Thursday, April 8, 2010

Having Fun With Semantic Metadata

Last week, I hosted a webinar on Semantic Metadata for the company previously known as Nstein (now Open Text) -- along with two of my colleagues, Sheila Woo and Matt Mullen. Despite putting it together in just under 10 days we still had over 250 registrants, which proves my point that interest in Semantic Metadata has created a "hockey stick" graph; slight incline for 10 years -- and soaring upward now.

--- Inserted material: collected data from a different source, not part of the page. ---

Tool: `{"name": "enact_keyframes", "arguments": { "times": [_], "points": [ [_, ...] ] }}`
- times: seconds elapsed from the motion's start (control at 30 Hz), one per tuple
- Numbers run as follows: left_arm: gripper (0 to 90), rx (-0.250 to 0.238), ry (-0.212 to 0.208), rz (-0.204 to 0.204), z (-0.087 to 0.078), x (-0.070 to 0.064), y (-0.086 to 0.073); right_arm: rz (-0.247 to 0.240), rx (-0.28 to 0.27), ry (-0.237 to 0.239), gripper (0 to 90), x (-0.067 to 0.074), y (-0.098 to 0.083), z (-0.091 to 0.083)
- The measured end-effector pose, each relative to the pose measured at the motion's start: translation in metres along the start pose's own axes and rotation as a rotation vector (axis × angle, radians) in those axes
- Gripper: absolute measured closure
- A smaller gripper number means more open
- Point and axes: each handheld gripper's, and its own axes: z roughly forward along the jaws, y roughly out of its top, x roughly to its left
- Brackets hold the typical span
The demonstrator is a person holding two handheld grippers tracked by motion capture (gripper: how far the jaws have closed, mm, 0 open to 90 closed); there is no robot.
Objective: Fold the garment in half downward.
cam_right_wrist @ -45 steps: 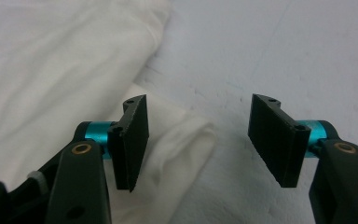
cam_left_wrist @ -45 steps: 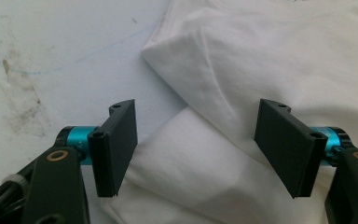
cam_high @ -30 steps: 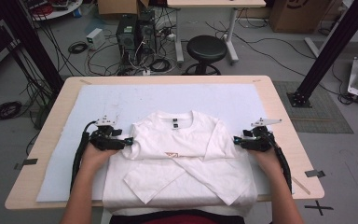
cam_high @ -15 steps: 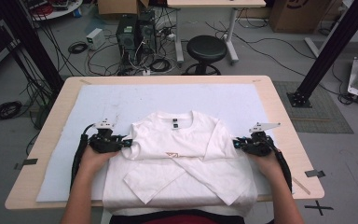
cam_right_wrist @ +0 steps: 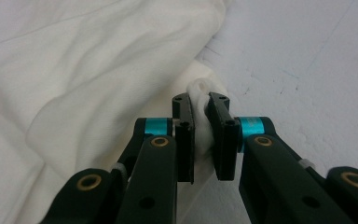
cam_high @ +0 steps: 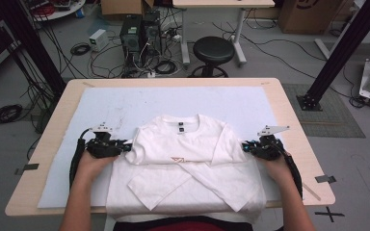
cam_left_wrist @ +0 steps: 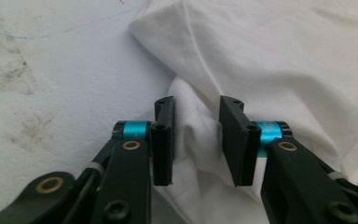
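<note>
In the right gripper view the right gripper (cam_right_wrist: 199, 135) has its two black jaws drawn in tight on a bunched fold of the white T-shirt (cam_right_wrist: 98, 88); the cloth bulges out above the jaw tips and is squeezed flat between the pads (cam_right_wrist: 185, 140). These jaws have just been closing, and the fabric is clearly caught between them.

In the left gripper view the left gripper (cam_left_wrist: 196, 140) stands with a wider gap. A thick hump of the T-shirt (cam_left_wrist: 279, 60) fills the space between the pads (cam_left_wrist: 164, 140), and the cloth creases inward where both jaws meet it, so it is pinched there too, on a fatter gather of fabric.

From the high view, the left gripper (cam_high: 125, 147) bites the shirt's edge just under its left sleeve, and the right gripper (cam_high: 247, 147) bites the opposite edge just under the right sleeve. Both point inward toward each other, level with the table, each with a hand behind it: the left hand (cam_high: 92, 162) and the right hand (cam_high: 273, 163).

The T-shirt (cam_high: 183, 144) lies flat with its collar away from the person, its long sleeves folded across the lower body in a cross. Its hem hangs over the near edge. It rests on a pale blue mat (cam_high: 139, 103) that covers most of the wooden table (cam_high: 289, 110).
</note>
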Motion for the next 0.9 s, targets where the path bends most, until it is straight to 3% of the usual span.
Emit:
{"name": "enact_keyframes", "arguments": {
  "times": [0.2, 0.4, 0.63, 0.9],
  "points": [
    [78.1, 0.002, 0.014, 0.041, 0.002, -0.003, 0.0, -0.02, 0.004, -0.013, 83.2, 0.002, 0.001, 0.0],
    [79.2, 0.015, 0.034, 0.052, 0.004, 0.001, 0.007, -0.066, -0.002, -0.069, 84.0, 0.002, 0.009, -0.002],
    [79.4, 0.041, 0.049, 0.073, 0.015, 0.003, 0.021, -0.092, 0.001, -0.11, 84.1, -0.008, 0.02, -0.001],
    [79.5, 0.05, 0.066, 0.086, 0.032, 0.006, 0.038, -0.079, -0.003, -0.138, 84.0, -0.026, 0.024, -0.001]
  ]
}}
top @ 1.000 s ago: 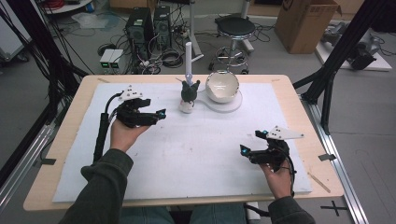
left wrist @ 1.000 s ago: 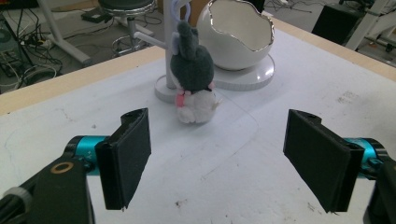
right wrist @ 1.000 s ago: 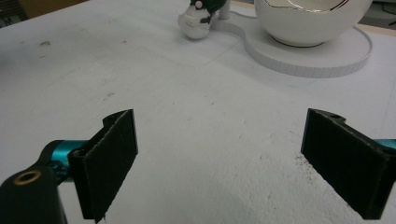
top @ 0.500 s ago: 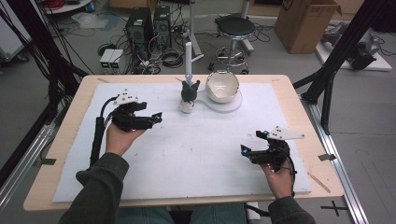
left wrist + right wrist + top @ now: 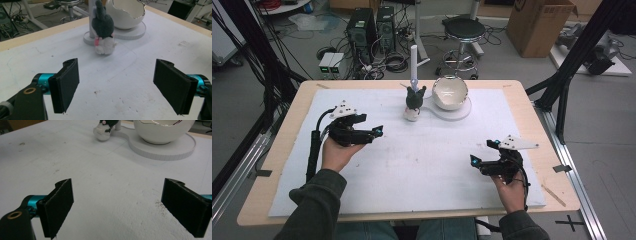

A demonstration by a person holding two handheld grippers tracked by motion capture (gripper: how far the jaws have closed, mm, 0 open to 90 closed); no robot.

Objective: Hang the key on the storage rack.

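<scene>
With both tongs spread apart and empty, pinch the plush toy (image 5: 103, 33) round its soft, light grey body; it should squash.

A small plush toy (image 5: 413, 101), dark grey above and white below with a pink patch, stands upright near the middle of the table's far edge, at the foot of a white post (image 5: 414, 61). Just beside it, a white eggshell-shaped bowl (image 5: 450, 93) with a jagged rim sits on a round white base (image 5: 462, 110).
</scene>
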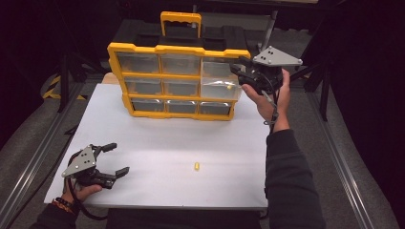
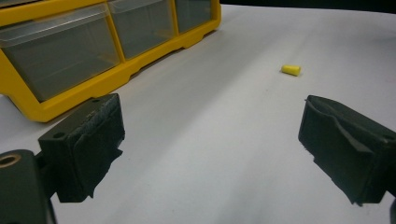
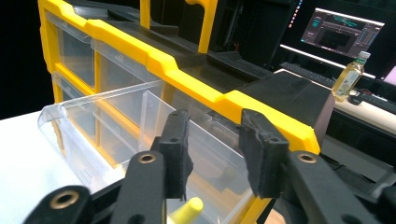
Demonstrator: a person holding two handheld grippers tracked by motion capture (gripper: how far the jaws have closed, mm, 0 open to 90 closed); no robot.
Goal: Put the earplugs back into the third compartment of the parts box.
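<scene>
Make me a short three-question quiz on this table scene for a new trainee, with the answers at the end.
1. True or false: the left gripper holds the yellow piece on the table.
2. In which column of the yellow organizer is a drawer pulled out? A. left B. middle C. right
3. What lies inside the pulled-out drawer, under the right gripper?

Key
1. False: its jaws stand open and that piece lies apart from it on the white table.
2. C.
3. A small yellow piece.
</scene>
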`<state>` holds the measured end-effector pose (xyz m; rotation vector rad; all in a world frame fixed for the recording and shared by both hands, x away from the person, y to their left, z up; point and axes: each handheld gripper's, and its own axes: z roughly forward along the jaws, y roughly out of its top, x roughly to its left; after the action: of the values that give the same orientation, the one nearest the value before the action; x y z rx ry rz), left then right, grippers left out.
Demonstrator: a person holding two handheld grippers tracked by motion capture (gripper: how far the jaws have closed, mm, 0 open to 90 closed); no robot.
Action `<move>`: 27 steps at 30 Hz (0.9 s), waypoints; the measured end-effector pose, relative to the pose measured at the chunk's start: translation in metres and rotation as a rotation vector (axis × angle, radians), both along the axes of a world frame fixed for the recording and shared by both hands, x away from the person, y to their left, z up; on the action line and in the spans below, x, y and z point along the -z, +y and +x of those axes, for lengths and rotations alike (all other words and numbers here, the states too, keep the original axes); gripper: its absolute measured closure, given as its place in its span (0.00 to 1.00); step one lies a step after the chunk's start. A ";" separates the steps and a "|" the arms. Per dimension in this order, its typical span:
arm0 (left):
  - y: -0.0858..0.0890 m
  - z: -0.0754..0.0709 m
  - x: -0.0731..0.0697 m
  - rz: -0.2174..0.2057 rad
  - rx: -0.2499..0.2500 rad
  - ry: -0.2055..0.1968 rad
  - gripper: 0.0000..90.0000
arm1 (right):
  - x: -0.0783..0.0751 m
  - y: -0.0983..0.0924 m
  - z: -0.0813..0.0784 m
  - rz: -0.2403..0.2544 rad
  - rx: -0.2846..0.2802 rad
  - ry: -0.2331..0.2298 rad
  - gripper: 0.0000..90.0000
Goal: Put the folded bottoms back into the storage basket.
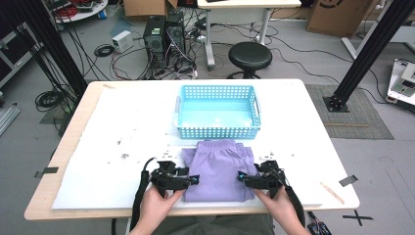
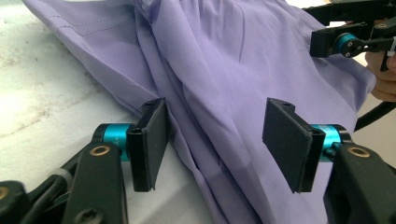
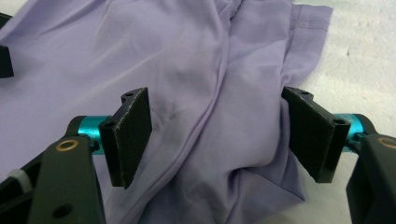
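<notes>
lilac shorts (image 1: 219,170) lie flat on the surface (image 1: 122,127) between the two grippers, long axis running away from the person, waistband end pointing at the blue basket (image 1: 218,111). left gripper (image 1: 192,179) at the left hem, jaws apart, cloth between them unpinched. right gripper (image 1: 241,177) at the right hem, jaws wide, straddling a bunched fold.

garment (image 1: 218,171): on bench (image 1: 122,122), middle of near edge | basket (image 1: 218,111): just behind garment, bench centre | left claw (image 1: 192,180): garment's left edge | right claw (image 1: 241,176): garment's right edge
</notes>
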<state>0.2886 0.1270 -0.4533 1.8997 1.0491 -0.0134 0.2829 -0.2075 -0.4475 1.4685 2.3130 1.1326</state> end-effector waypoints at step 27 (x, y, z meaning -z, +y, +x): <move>-0.005 -0.002 -0.001 0.041 -0.071 -0.010 0.65 | 0.001 0.004 0.000 -0.024 -0.044 -0.039 0.50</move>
<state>0.2871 0.1224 -0.4527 1.8957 1.1171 0.0588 0.2825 -0.2037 -0.4488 1.3811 2.3352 1.1305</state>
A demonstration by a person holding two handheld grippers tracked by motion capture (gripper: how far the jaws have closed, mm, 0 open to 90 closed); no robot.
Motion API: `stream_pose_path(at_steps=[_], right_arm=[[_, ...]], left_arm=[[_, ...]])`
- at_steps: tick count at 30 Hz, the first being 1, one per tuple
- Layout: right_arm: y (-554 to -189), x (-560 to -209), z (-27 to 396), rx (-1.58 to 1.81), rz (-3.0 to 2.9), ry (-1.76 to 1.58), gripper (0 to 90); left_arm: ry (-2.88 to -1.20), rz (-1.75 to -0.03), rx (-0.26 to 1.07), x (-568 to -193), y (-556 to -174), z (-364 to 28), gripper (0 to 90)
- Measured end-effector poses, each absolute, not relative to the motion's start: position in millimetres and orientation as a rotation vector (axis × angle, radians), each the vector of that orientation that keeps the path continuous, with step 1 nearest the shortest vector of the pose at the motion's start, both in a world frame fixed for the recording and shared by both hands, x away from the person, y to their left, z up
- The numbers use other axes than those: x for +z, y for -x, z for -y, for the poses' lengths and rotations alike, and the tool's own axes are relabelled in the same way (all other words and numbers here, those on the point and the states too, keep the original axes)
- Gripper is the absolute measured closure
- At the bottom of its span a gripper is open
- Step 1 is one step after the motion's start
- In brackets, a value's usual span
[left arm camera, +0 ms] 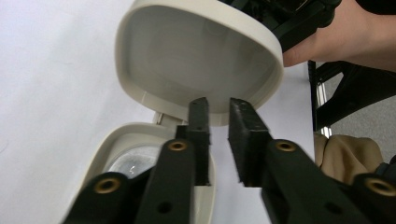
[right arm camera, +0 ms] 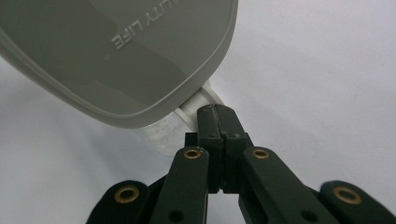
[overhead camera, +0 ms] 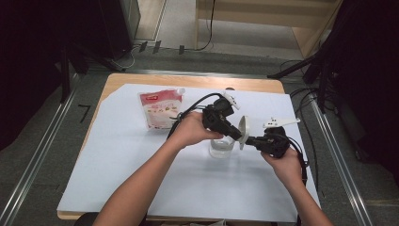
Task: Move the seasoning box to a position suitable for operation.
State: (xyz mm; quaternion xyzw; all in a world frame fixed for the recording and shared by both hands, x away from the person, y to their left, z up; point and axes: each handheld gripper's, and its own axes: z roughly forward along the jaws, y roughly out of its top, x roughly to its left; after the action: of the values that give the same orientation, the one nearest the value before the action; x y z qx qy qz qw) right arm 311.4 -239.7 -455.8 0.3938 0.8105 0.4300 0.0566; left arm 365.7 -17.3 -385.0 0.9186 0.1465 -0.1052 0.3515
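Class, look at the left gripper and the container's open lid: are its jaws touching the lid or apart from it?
Apart. In the left gripper view the left gripper stands open before the lid; nothing lies between its pads, which press on nothing.

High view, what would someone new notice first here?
Mid-table on the white sheet, a clear jar stands with its hinged lid swung upright. Both grippers meet there: the right gripper is shut at the lid's edge, and the left gripper, jaws slightly apart, is against it. Behind, to the left, lies a pink pouch.
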Motion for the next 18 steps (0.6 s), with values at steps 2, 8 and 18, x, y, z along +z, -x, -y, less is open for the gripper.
stream_pose_path(at_steps=[2,8,18], right_arm=[[-311.2,-454.6,241.6,1.313,-2.452,-1.203,87.3],[-309.8,-448.9,253.2,1.355,-2.401,-1.225,82.4],[-301.4,-443.7,257.9,1.361,-2.403,-1.226,76.9]], left_arm=[[-2.374,-0.381,-0.271,-384.2,-366.1,14.0,71.1],[-2.352,-0.379,-0.245,-380.9,-364.6,3.6,61.3],[-2.308,-0.393,-0.259,-381.5,-359.7,-11.6,61.7]])
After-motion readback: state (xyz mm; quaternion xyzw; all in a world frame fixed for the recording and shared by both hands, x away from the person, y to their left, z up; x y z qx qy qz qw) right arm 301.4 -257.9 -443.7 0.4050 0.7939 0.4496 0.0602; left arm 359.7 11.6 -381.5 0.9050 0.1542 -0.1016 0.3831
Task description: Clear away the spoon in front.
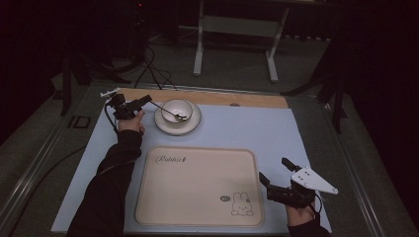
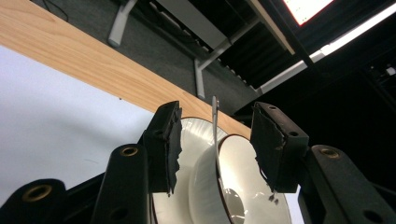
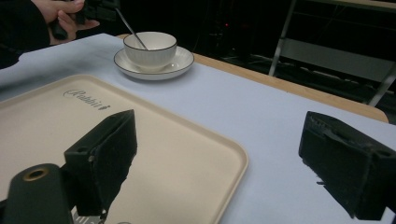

Matt and Sheila are uniquely well-versed in how semantic metadata can assist the largest of information providers, so it was an engaging webcast. We looked at how Semantic Metadata can boost Audience Engagement, how it can increase traffic and stickiness, how we could improve productivity and contain costs -- and how it can provide a unique search tool on both the back end and the front. When we polled the audience, more than 40% said they could imagine using Semantic Metadata to improve audience engagement. This tracks with Gilbane's analysis that Audience Engagement is the number one focus of enterprise Marketers.

When we turned it loose for questions we must have piqued the imaginations of many -- because over 25 questions flew in. The range was from how long does it take to implement (the obvious answer is the ever-annoying "it depends) to how do I create a taxonomy (this is Sheila's forté - so she riffed on that) you can go generic with an IPTC taxonomy or do an analysis of all your assets to create a custom taxonomy.

People were particularly intrigued with the idea of putting a "linguistic fingerprint" on assets --using a combination of linguistic and computational analysis -- so you can find content that highly similar to another. Or, as we say, "relevant content."

We had someone ask how you could use Semantic Metadata to improve information security, that was my baby: consider adding it into an email process to determine if sensitive information is being sent out through the firewall.

The truth is, Semantic Metadata, which is the data that describes in rich detail the "aboutness" of something, can be incorporated into virtually any application that incorporates "unstructured" data. If you are a content freak like I am -- it's time to consider becoming a semantic metadata geek.